Ilustrasi Menimbang Fatwa Larangan Salam Lintas Agama: Antara Agama dan Harmoni. (Foto: shutterstock)

Oleh: Zaenal Mustakim (Rektor UIN KH Abdurrahman Wahid Pekalongan)

ZNEWS.ID JAKARTA – Fatwa MUI terkait larangan salam lintas agama mengundang kontroversi, sekaligus perhatian banyak kalangan. Pasalnya, salam ini sudah cukup banyak dipraktikkan masyarakat Indonesia, termasuk di acara resmi kenegaraan.

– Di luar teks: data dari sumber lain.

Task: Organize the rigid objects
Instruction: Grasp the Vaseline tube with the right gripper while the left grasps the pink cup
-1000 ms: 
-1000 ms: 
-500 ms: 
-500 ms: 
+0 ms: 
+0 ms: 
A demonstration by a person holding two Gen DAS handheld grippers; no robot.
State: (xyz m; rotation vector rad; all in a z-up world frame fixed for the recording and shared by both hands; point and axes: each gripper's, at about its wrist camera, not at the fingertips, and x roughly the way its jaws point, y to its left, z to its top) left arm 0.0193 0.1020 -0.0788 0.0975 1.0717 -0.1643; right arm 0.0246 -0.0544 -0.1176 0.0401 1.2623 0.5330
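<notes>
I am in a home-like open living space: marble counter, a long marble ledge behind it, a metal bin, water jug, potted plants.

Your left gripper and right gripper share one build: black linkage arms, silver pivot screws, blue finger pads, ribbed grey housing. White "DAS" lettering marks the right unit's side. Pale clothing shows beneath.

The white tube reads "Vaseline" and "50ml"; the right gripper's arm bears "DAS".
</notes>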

MUI melalui komisi fatwa mengatakan, ucapan salam merupakan bagian dari doa yang mengandung unsur ibadah, sehingga tidak boleh dicampuradukkan dengan agama lain.

Fatwa MUI di atas hanyalah bagian dari pemikiran muslim yang beragam. Keberagaman pemikiran muslim merupakan sesuatu yang tidak dapat dibantah.

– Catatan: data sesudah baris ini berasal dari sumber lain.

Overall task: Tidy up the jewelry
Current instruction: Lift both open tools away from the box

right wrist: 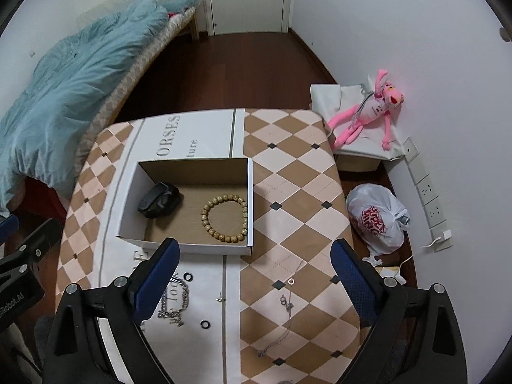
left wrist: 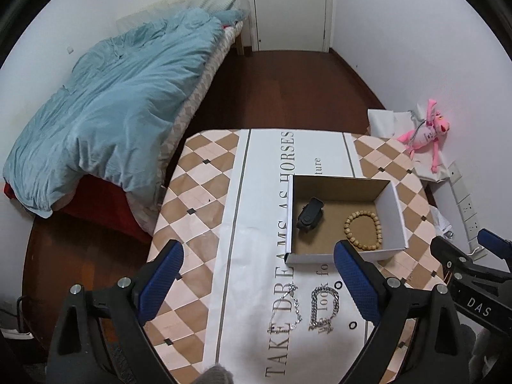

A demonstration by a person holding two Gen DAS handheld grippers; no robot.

Misalnya saja, Abdullah Saeed memberikan enam klasifikasi pemikiran Islam, yaitu: traditional, puritan, political, hard-line, secular, dan progressif (Saeed 2006).

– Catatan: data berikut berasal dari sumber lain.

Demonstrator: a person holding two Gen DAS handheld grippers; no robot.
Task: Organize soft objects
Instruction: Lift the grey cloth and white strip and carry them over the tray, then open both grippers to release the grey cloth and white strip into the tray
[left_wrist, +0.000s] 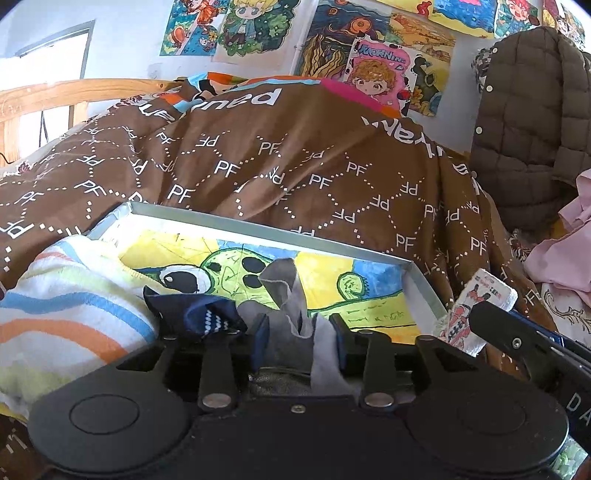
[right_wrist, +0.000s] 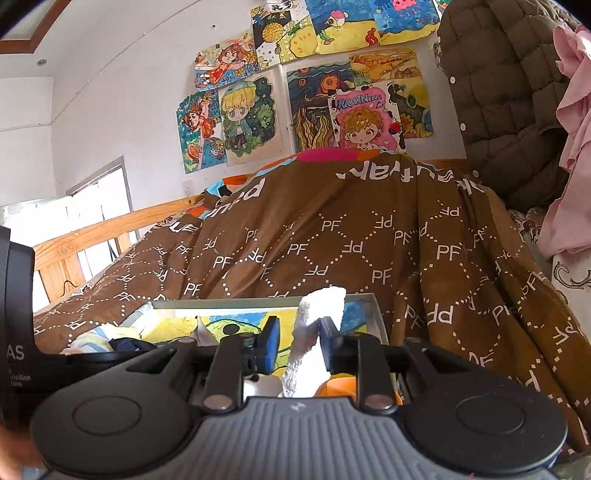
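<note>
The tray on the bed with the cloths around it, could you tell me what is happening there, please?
A person with two handheld grippers is sorting soft items at a shallow tray lined with a cartoon drawing. The left gripper is shut on a grey sock, held above the tray near a navy sock and a striped towel. The right gripper holds a white printed cloth, though its jaws look parted.

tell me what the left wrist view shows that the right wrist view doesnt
Only the left wrist view shows the left gripper shut on a grey sock, and the patterned face of the white sock. Only the right wrist view shows the right gripper with that white sock between its pads. Both show the tray, striped towel and brown blanket.
</note>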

Mirip dengan saeed, Ayubi membagi tipologi muslim menjadi lima, yakni: 1) Simplistic Muslim (muslim KTP); 2) Mutadayyin Muslim (Muslim yang taat); 3) Islamic Modernist (Muslim yang gencar mengampanyekan pembaharuan Islam seperti Jamaludin Al-Afghani dan Muhammad Abduh; 4) Salafisme (selalu merujuk pada Al-Qur’an serta berorientasi pada kehidupan muslim awal termasuk cara berpakaian, bersosialisasi, dan sebagainya. Misalnya: Wahabiyah dan Sanusiyah); 5) Fundamentalisme (mirip dengan Salafisme tapi cenderung tidak memercayai Fikih dan kadang radikal. Misalnya ideologi Takfiri di Suriah) (Ayubi 2003).

Pada konteks fatwa terkait larangan salam lintas agama, perbedaan pendapat juga terjadi. Kementerian Agama, memberikaan pandangan yang berbeda terkait hal ini. Dirjen Bimas Islam Kamarudin Amin, mengatakan, salam lintas agama merupakan praktik yang dapat mendorong kerukunan umat.

Menebar damai sebagai ajaran substantif semua agama, dapat dilakukan melalui salam lintas agama. Salam dan ucapan hari raya diyakini Amin tidak berpengaruh terhadap akidah. Ia hanyalah bentuk penerimaan sekaligus penghormatan terhadap realitas yang beragam.